__Directions for this task__. Look below for lines that hold the string "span" and copy each one.

__Data extract__.
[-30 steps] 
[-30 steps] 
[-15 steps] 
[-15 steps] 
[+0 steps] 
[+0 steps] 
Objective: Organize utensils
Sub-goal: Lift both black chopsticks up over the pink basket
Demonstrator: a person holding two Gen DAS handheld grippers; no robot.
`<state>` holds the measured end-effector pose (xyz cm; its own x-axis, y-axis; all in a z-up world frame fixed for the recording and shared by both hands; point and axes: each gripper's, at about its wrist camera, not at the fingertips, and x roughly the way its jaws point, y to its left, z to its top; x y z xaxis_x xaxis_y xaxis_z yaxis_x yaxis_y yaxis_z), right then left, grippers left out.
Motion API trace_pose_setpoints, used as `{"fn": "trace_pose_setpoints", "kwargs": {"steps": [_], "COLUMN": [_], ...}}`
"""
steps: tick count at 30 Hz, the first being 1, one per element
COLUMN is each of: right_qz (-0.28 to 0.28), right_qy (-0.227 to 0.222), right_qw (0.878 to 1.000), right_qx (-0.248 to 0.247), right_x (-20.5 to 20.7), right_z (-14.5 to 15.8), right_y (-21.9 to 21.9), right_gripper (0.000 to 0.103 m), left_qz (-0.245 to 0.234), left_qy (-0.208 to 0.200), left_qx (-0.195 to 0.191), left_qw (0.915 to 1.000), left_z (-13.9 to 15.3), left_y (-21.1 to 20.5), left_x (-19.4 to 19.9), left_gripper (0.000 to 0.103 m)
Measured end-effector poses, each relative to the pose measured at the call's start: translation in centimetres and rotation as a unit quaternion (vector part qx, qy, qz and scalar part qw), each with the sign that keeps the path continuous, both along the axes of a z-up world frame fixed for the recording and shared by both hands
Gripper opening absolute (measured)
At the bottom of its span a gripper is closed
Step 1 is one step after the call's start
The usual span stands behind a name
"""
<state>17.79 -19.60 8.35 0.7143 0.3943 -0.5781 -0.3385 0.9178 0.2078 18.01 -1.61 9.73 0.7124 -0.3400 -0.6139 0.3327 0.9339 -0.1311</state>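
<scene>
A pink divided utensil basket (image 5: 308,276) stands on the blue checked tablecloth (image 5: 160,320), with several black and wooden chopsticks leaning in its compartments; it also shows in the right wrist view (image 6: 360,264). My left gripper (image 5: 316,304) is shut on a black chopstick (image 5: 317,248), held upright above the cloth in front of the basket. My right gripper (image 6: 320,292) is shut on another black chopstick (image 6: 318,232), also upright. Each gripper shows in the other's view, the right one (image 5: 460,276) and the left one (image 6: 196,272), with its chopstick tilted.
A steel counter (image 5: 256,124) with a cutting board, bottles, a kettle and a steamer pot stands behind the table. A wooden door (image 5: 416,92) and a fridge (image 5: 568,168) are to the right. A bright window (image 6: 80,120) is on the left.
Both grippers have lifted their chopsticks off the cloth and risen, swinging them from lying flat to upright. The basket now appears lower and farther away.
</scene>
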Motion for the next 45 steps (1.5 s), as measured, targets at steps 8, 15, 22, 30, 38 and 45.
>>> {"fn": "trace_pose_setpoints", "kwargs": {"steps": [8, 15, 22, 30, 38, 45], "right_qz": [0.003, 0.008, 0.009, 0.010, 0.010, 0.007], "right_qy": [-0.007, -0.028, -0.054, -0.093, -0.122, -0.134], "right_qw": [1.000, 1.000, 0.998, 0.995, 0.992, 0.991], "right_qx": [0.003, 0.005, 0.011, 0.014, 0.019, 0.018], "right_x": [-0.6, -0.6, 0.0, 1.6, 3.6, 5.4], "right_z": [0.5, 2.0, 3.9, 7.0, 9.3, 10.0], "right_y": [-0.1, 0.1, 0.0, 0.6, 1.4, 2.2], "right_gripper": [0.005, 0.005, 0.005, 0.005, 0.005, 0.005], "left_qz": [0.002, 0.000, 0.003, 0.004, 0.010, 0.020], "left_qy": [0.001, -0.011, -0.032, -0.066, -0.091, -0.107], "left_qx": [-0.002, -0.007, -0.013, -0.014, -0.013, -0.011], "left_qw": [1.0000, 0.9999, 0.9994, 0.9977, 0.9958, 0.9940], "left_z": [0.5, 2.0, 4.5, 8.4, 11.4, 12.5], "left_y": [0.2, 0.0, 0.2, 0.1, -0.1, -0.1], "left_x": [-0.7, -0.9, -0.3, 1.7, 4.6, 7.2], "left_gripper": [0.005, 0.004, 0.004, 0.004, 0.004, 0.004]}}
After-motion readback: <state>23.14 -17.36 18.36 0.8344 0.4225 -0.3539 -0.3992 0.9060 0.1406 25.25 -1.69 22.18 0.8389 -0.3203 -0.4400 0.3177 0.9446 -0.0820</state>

__Written response__.
At the bottom of its span a gripper is closed
The usual span stands behind a name

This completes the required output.